Hey, I have worked on this exact machine before, neat to see they are finally decommissioning it. It would be a terrible purchase to actually use these days though, for the cost of moving and deploying it you could rock a few Hopper or Grace clusters that would outperform the cluster for less than half of the operating overhead.
I fully expect it to get parted out, the actual components would be far more useful on their own as cheap homelab systems, and would be a much better ROI versus using it as is. This thing is water cooled, just the plumbing would be a nightmare to deal with if you aren't set up for it, and if you are you would be better off going with a modern architecture anyway.
We were running meteorological models mostly, but I did have a colleague that was trying to use it to predict wildlife migratory patterns using topographical mapping. It was batched out on a few projects at any given time while I was there, it was essentially timeshares between a few different research departments.
Damn that’s crazy. When I was just out of college I built the touchscreen web app that promoted this thing in the lobby of UCAR. Looks like it’s still running for now: https://hpctv.ucar.edu
It's kind of lame that they need to junk the entire apparatus after only a decade. I get that processor technology moves on apace but we already know it does that so why doesn't a universal architecture exist where nodes can be added at will?
It's more of an operating cost issue. It's almost decade-old hardware. It was efficient in its day, but compared to new hardware it just costs so much to run you would be better served investing in something with modern efficiency. It won't be junked, it will be parted out. If you are someone that wants a cheap homelab with infiniband and shitloads of memory you could pick up a blade for a fraction of what it would otherwise cost. I fully expect it to turn into thousands of reasonably powerful servers for the prosumer and nerd markets instead of running as a monolithic cluster.
One of the reasons why I work in industrial controls. A good day is me sneaking in tech that came after the year 2000. Employment for life and I get to branch out to related stuff. Employer is paying me to take ME and chem-e classes now.
I don't know why anyone would spend their life chasing the newest fad tech when you can pick a slow moving one, master it, and master the ones around it. Would much rather be the person who knew how the entire system works vs knowing the last 8 programming languages/frameworks only 1 of which is relevant.
But hey glad there are people who decide on that lifestyle I like having a better cellphone every year.
If you have too many "slow" modes in a super computer you'll hit a performance ceiling where everything is bottle necked by the speed of things that are not the CPU: memory, disk for swap, and network for sending partial results across nodes for further partial computing.
Source: I've hang up too much around people doing PhD thesis in these kinds of problems.

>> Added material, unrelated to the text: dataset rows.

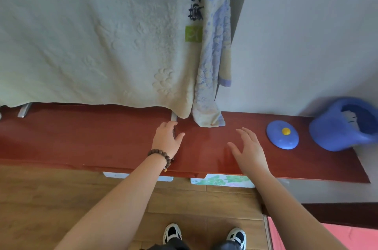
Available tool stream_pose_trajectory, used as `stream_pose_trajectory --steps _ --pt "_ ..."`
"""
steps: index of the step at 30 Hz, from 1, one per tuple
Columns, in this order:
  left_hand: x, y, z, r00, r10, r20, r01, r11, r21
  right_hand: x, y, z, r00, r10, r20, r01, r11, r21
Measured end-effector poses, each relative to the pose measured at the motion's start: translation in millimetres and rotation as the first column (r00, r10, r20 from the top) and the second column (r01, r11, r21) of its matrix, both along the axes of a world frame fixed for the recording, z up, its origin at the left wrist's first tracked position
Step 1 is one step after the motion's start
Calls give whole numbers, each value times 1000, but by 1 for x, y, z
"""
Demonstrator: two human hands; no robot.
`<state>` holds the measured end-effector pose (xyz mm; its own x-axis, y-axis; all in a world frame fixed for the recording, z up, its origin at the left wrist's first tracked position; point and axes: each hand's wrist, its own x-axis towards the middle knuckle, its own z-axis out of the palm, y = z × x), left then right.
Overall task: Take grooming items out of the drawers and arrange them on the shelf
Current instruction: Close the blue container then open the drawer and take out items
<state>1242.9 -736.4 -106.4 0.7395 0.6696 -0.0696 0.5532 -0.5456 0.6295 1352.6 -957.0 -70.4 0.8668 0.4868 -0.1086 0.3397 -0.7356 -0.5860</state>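
Left hand fingers curled on thin dark item | right hand fingers spread, empty, above shelf

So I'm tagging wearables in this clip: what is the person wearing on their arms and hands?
Both forearms are bare, with no sleeves in view and no gloves. The left hand has a bracelet of round dark brown wooden beads at the wrist, with a small golden bead hanging from it. The right hand and its wrist carry nothing: no ring, watch or band shows.
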Motion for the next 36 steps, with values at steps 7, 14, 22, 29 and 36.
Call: stream_pose_trajectory --steps 7,14,22,29,36 --pt "63 -94 42 937 -263 231 261 965 39 22 -47 15 996 -80 28 79 996 51" --pt "156 -192 44 901 -423 91 414 904 107 72 -158 34 960 -263 101 251 961 112" --pt "223 -245 -2 874 -446 -192 457 889 17 135 -246 39 938 -324 122 308 942 131" --pt "239 -254 -9 943 -318 -101 327 941 89 165 -262 32 932 -359 42 349 924 156" --pt "252 -275 63 857 -287 427 314 949 9 185 -266 29 909 -416 -1 405 886 226"
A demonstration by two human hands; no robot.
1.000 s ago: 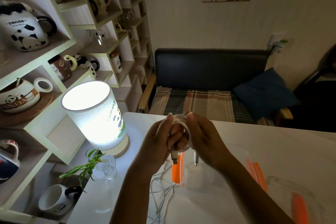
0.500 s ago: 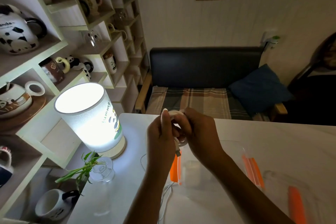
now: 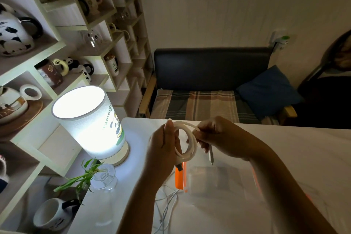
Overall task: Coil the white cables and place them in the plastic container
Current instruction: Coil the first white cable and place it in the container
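Note:
A white cable (image 3: 192,139) is wound into a small round coil held above the white table (image 3: 296,150). My left hand (image 3: 164,150) grips the coil's left side, thumb up. My right hand (image 3: 218,137) pinches its upper right side, and a connector end (image 3: 210,156) hangs below that hand. A dark plug end (image 3: 179,166) dangles under the coil. Below the hands stands a clear plastic container (image 3: 218,182) with an orange clip (image 3: 179,177) on its left side. Loose white cables (image 3: 167,205) lie on the table under my left forearm.
A lit cylinder lamp (image 3: 89,123) stands at the table's left corner, with a glass vase holding a green plant (image 3: 103,176) in front of it. Shelves of mugs and teapots (image 3: 62,70) fill the left wall. A dark bench with a blue cushion (image 3: 267,91) is behind the table.
The hands have drawn slightly apart, so the coil now shows as an open ring between them. The camera has tilted down and to the right a little.

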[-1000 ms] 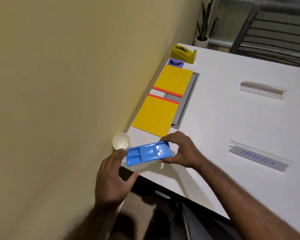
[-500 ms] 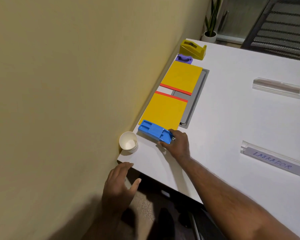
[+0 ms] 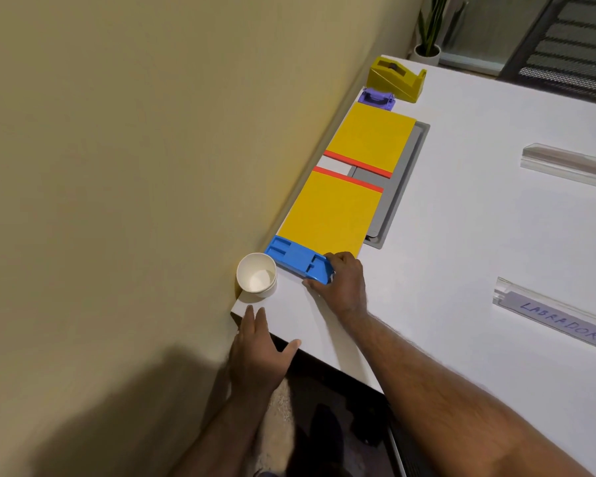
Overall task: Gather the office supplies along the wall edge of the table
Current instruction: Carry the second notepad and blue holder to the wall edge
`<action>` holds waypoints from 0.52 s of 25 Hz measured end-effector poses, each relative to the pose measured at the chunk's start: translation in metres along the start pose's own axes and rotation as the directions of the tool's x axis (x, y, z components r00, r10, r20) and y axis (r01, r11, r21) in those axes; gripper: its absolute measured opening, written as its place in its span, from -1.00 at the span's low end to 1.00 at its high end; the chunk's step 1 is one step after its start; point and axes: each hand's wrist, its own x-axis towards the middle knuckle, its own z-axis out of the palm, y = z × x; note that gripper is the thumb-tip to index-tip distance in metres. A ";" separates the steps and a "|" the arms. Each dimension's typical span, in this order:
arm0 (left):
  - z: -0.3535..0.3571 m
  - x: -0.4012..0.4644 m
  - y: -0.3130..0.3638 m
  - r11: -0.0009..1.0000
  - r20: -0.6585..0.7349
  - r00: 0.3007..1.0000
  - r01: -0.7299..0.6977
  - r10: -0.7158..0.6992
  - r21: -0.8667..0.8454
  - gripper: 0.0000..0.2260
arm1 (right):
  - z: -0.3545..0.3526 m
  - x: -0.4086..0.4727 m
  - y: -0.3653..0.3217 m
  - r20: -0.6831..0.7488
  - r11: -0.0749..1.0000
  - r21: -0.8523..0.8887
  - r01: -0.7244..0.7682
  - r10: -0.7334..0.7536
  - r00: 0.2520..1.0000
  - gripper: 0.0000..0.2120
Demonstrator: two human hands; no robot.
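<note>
1. Fingers of the right hand (image 3: pixel 341 280) curled around one end of the blue tray (image 3: pixel 298 258), low in the middle of the frame.
2. The tray lay flat by the wall, between the white cup (image 3: pixel 257 274) and a yellow pad (image 3: pixel 331 215).
3. The left hand (image 3: pixel 258 352) was spread wide, holding nothing, at the table (image 3: pixel 461 270) corner.

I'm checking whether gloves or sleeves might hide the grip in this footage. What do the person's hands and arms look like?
Both are bare: the left hand and right hand wear no gloves, rings or watch, and both forearms are uncovered, with no sleeve in view.
</note>
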 end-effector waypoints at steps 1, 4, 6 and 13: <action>0.002 -0.001 0.001 1.000 -0.001 1.000 0.005 -0.005 0.012 -0.15 | 0.002 0.000 -0.001 -0.001 1.000 0.000 -0.009 0.009 1.000 -0.33; 0.007 -0.006 0.000 1.000 -0.030 0.999 -0.015 0.014 -0.014 -0.13 | 0.003 -0.001 -0.003 0.007 1.000 -0.006 -0.013 0.013 1.000 -0.33; 0.010 -0.007 -0.002 0.998 -0.059 0.998 -0.037 0.034 -0.045 -0.13 | 0.001 0.000 -0.005 0.033 1.000 -0.010 -0.009 0.010 0.999 -0.29; 0.005 -0.003 -0.005 0.999 0.046 0.998 -0.047 0.046 0.019 -0.09 | -0.015 -0.016 -0.023 -0.041 0.970 0.151 0.192 -0.188 0.981 -0.05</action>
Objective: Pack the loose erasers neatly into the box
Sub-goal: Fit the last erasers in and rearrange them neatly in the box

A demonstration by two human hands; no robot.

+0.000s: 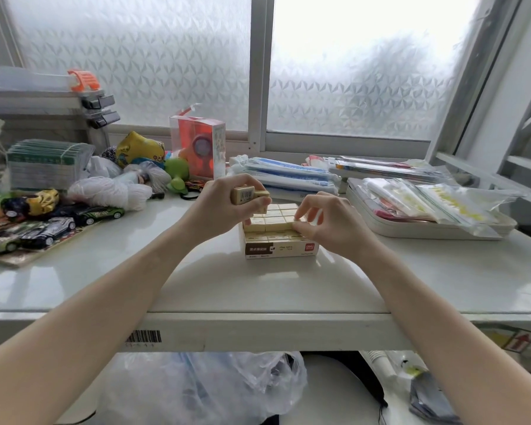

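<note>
Bare forearms, no sleeves, both hands ungloved.

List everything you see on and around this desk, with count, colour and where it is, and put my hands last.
box: one, cream and brown, desk centre
packed erasers: a grid, cream, count unclear, in the box
loose erasers: at least two, cream, in the left hand
toy cars: several, mixed colours, desk left
white yarn: one bundle, behind the cars
clear orange toy package: one, by the window
green plush: one, left of that package
packets in plastic: a stack, blue and white, behind the box
white tray: one, desk right, holding plastic bags
plastic bag: one, clear, under the desk
left hand: grips loose erasers above the box
right hand: pinches an eraser at the box's right edge
</note>
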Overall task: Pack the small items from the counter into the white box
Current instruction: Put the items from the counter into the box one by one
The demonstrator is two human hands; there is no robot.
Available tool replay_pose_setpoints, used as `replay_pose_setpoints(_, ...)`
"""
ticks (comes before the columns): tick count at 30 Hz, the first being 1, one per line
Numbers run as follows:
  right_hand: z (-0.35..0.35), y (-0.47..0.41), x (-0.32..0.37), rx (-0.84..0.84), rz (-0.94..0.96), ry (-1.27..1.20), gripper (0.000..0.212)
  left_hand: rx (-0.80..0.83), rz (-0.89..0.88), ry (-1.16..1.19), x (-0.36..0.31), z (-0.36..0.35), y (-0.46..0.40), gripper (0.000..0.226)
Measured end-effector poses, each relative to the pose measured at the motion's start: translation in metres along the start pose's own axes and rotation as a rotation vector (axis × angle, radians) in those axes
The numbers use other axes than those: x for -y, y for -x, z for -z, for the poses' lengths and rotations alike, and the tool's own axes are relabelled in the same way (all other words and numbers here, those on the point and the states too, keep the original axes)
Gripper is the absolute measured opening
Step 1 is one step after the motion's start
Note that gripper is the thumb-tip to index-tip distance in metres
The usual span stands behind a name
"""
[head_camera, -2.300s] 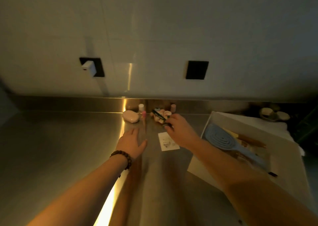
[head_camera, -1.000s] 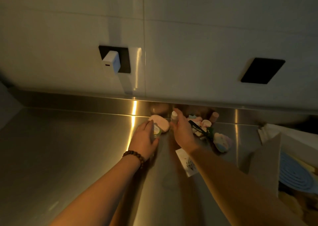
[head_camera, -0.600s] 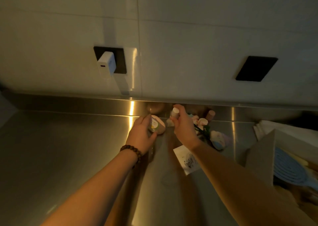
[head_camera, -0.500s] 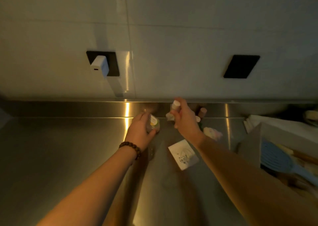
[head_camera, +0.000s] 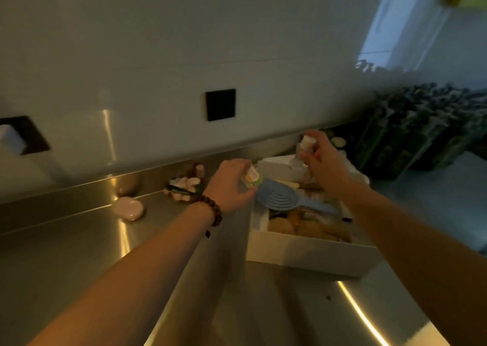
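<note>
The white box point(head_camera: 308, 253) stands on the steel counter point(head_camera: 79, 253) at centre right, with a blue hairbrush point(head_camera: 283, 199) and brownish items inside. My left hand point(head_camera: 232, 184), with a bead bracelet at the wrist, holds a small bottle with a yellow label point(head_camera: 252, 178) over the box's left edge. My right hand point(head_camera: 322, 158) holds a small white-capped bottle point(head_camera: 305, 148) above the box's far side. A pale oval case point(head_camera: 129, 208) and a cluster of small items point(head_camera: 184, 184) lie by the backsplash.
The wall carries a black square plate point(head_camera: 220, 105) and a white charger in a socket point(head_camera: 13, 138) at the left edge. A dark rack-like mass point(head_camera: 421, 132) stands at the far right. A steel upstand borders the counter's back.
Both hands lifted their bottles from the back of the counter and carried them right, over the box. The view swung right with them; the white card is out of sight.
</note>
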State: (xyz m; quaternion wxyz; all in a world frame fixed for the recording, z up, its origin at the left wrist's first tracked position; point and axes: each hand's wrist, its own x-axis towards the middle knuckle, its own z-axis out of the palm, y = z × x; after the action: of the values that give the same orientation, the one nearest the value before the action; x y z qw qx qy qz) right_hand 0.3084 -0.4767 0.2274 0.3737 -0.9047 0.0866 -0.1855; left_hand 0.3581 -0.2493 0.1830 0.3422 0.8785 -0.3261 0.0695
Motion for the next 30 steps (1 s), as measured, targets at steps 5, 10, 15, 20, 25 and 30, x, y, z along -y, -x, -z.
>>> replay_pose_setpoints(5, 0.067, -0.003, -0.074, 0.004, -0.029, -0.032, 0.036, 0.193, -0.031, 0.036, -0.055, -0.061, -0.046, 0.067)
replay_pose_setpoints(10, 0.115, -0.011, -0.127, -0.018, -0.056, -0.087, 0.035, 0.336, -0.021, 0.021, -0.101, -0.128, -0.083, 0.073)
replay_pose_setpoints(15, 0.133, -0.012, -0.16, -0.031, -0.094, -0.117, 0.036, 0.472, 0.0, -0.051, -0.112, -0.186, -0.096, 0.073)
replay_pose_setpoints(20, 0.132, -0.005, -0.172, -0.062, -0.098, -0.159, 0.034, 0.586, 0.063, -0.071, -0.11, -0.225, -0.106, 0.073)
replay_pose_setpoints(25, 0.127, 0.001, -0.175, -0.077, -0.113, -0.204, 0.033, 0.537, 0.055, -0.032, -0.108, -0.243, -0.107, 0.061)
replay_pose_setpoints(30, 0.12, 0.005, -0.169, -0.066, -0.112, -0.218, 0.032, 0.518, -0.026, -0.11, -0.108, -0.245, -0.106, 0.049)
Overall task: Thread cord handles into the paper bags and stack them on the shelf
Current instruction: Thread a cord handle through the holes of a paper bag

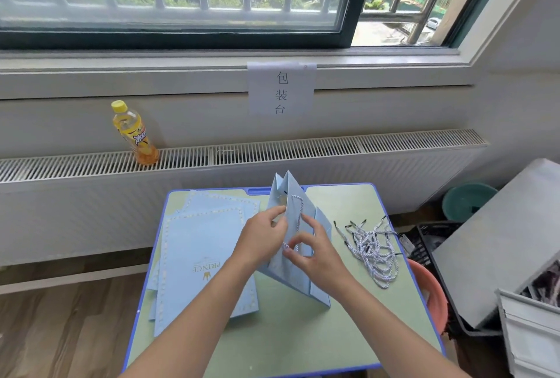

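Both hands work at the middle of the green table (348,332): the left hand (260,236) pinches the top edge of the open blue paper bag (298,274), and the right hand (315,251) pinches the striped cord (298,211) against the bag's side. I think the bag is light and thin and can crease, so hold it softly near the holes at the top. The cord looks soft and floppy, so grab it close to its stiff tip; more cords (371,245) lie to the right and flat bags (200,244) to the left.

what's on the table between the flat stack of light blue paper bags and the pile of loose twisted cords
In the head view, the opened light blue paper bag stands there, gripped by the left hand and right hand, with a white twisted cord on its face.
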A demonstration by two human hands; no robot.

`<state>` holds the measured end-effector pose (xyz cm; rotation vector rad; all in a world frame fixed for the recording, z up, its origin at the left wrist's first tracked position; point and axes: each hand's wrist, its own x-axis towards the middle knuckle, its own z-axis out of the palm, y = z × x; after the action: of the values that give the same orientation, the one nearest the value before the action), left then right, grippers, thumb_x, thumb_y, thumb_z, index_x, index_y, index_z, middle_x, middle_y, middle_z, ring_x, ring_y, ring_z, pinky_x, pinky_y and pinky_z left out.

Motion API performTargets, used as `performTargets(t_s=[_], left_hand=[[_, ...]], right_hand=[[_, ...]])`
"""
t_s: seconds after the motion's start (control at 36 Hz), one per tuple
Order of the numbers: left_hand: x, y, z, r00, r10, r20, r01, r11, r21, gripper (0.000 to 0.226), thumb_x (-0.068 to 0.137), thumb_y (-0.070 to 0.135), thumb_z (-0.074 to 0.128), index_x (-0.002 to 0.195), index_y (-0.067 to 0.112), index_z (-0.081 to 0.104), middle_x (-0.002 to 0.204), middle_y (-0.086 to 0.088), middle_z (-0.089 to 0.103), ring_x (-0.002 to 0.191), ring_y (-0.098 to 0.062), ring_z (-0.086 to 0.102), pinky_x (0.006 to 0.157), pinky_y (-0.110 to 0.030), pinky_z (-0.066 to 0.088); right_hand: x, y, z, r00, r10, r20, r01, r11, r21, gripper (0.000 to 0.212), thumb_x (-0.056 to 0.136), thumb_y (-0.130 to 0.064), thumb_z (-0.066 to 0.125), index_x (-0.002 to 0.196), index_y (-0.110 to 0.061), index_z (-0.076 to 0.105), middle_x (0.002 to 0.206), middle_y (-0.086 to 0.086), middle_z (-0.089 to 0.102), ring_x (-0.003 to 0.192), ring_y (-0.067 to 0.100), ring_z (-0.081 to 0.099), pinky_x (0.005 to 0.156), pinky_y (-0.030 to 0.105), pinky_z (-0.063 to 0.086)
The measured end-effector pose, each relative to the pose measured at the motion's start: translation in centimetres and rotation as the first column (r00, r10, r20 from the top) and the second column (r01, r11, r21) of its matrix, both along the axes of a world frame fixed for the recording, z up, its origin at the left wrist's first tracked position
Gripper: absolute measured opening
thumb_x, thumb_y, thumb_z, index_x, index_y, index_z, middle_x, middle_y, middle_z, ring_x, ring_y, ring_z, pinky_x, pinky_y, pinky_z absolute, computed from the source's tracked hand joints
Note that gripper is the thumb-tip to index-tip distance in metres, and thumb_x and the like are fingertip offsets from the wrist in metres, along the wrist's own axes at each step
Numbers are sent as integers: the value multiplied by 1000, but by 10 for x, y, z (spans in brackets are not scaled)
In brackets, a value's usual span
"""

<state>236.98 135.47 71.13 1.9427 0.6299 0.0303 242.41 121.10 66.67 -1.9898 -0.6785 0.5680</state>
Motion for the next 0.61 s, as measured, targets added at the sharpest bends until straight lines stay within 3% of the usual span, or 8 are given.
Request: performTargets(t_s=[0.06, 0.14, 0.25, 0.36, 0.44, 0.5, 0.56, 0.61], left_hand=[[0, 1, 0, 1000, 3, -4, -3, 1000, -21, 36, 95, 22, 46, 121, 35, 66, 97, 11, 72, 89, -7, 65, 79, -26, 52], [-2, 4, -1, 1000, 28, -12, -29, 998, -53, 35, 94, 20, 46, 118, 33, 68, 100, 12, 72, 93, -8, 66, 85, -32, 54], [-3, 5, 0, 999, 52, 13, -49, 988, -149, 29, 95, 23, 51, 109, 36, 72, 102, 18, 72, 96, -4, 67, 90, -36, 55], [-5, 4, 3, 999, 40, 16, -38, 988, -148, 33, 94, 21, 49, 109, 39, 72, 95, 17, 74, 91, -13, 69, 87, -41, 56], [-7, 4, 5, 1000, 10, 15, -8, 988, -156, 41, 93, 15, 44, 110, 41, 71, 96, 15, 74, 91, -18, 70, 86, -43, 57], [-6, 1, 7, 1000, -19, 23, 21, 991, -131, 45, 91, 12, 42, 119, 35, 69, 105, 12, 74, 100, -16, 69, 91, -43, 55], [-3, -3, 13, 998, -40, 41, 43, 997, -69, 47, 91, 8, 40, 127, 26, 65, 115, 7, 71, 111, -14, 64, 98, -37, 51], [0, -8, 21, 995, -57, 84, 57, 998, 4, 45, 92, 5, 41, 129, 18, 63, 119, 6, 69, 112, -8, 61, 98, -22, 47]], right_hand=[[4, -1, -1, 997, -31, -64, 33, 999, 26, 14, 89, -28, 70, 78, -30, 62, 148, -15, 29, 127, -20, 33, 104, 29, 38], [9, -4, -5, 945, -165, -283, 205, 971, 120, 21, 92, -13, 64, 74, -15, 55, 147, -4, 39, 110, 11, 62, 91, 44, 55], [12, -8, -4, 878, -208, -430, 290, 948, 134, 27, 92, -4, 60, 68, -6, 46, 140, 4, 49, 117, 22, 57, 77, 41, 60], [11, -4, 3, 858, -197, -474, 269, 959, 88, 20, 96, -11, 56, 77, -7, 52, 138, 0, 48, 117, 14, 55, 87, 46, 57], [7, 2, 19, 931, -167, -325, 176, 984, -2, 20, 97, -35, 57, 93, -14, 58, 128, -4, 50, 91, -4, 59, 88, 42, 54], [6, 7, 30, 953, -135, -270, 136, 991, -16, 22, 93, -44, 59, 96, -22, 57, 110, -3, 53, 71, -9, 58, 77, 30, 50], [7, 10, 41, 960, -144, -239, 141, 990, -30, 26, 90, -48, 63, 95, -23, 57, 96, -5, 54, 63, -7, 55, 69, 26, 44], [9, 9, 52, 954, -203, -222, 197, 979, -49, 24, 88, -44, 65, 96, -22, 59, 96, -12, 60, 70, -6, 57, 73, 28, 49]])
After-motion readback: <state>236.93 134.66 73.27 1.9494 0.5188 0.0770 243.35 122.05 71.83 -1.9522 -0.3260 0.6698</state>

I would imagine it's very difficult to make a universal architecture but if I have learnt anything about computers it's that the manufacturers of software and hardware deliberately created opaque and monolithic systems, e.g. phones. They cynically insert barriers to their reuse and redeployment. There's no profit motive for corporations to make infintitely scalable computers. Short sighted greed is a much more plausible explanation.
Seems like it's cheap to start the bidding at $2500 but the cheapest thing is probably the initial purchase price after moving it, buying the needed cabling, and electricity bills.
I bet manpower costs are significant as well. How many people are needed to run this thing? You probably need engineers with an esoteric set of skills to put it back together and manage it which would not be cheap.
Edit: I looked it up, it is running SUSE Enterprise Linux, so maybe management isn't as specialized as I expected.
It's all Broadwell Xeons. Sure, there's 8000 of 'em, but after you factor in purchase price, moving and storage costs, time spent parting out nodes, shipping costs, etc... I think you'd have a hard time breaking even, and for an end user you can get like 4x the FLOPS per socket at half the power consumption with current server CPUs.